In your real-time system are the observation times inhomogenous and the data non-stationary? If you want something simple and fast I suggest using the inhomogenous EMA type operators:
Operators on Inhomogeneous Time Series
They update the EMA ($\text{value}$) with each new observation according to,
\begin{equation}
\text{value} \: += \alpha \:(\text{newData} - \text{value}), \quad \alpha = 1 - \exp{(-\frac{\Delta t}{\tau})}
\end{equation}
with $\tau$ a smoothing/tuning parameter. It is a simple way to estimate an expectation.

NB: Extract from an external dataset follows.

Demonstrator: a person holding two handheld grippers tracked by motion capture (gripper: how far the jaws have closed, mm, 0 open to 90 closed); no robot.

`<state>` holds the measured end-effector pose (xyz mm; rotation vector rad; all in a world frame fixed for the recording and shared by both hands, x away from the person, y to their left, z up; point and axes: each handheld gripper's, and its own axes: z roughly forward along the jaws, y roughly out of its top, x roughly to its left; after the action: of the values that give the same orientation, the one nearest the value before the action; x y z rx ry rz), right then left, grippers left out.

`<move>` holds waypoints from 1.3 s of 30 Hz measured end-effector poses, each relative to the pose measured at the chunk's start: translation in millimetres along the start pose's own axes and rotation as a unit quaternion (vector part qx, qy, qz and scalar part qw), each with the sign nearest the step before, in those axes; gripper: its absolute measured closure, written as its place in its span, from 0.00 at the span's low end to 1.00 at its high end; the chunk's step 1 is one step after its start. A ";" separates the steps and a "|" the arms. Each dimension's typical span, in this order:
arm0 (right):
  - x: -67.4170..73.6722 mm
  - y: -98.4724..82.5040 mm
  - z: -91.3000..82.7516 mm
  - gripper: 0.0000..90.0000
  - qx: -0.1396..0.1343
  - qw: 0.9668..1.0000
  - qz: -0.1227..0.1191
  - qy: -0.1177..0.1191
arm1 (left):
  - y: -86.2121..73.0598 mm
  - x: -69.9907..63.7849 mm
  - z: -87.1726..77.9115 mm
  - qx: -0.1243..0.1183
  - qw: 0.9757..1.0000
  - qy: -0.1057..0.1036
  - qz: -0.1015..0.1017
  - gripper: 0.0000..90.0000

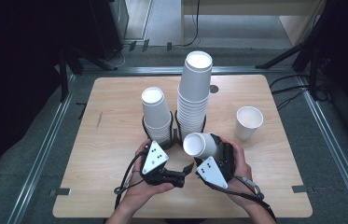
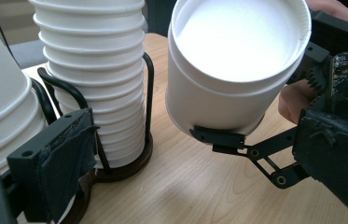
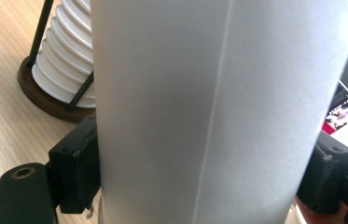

Also one can create a simple online median estimate via the update
\begin{align}
\text{sg} &= sgn(\text{newData} - \text{med})\\
\text{med} +&= \epsilon \: (\text{sg} - \text{med})
\end{align}
In practice you want $\epsilon$ small (or decaying with more observations). Ideally $\epsilon$ should depend on how lopsided the updates are becoming; i.e. if $\text{med}$ actually equals the median then $\text{sg}$ should be uniform on $\{-1,1\}$. You can then extend this to a depth $d$ balanced binary tree type structure to get $2^{d+1}-1$ quantiles uniformly spaced.
The combination of the above should give you a decent online distribution of your data. The tree is tricky to get right, I have implementations of both in C++ if you are interested. I use both in practice a lot (financial real-time tick data) and they have worked well.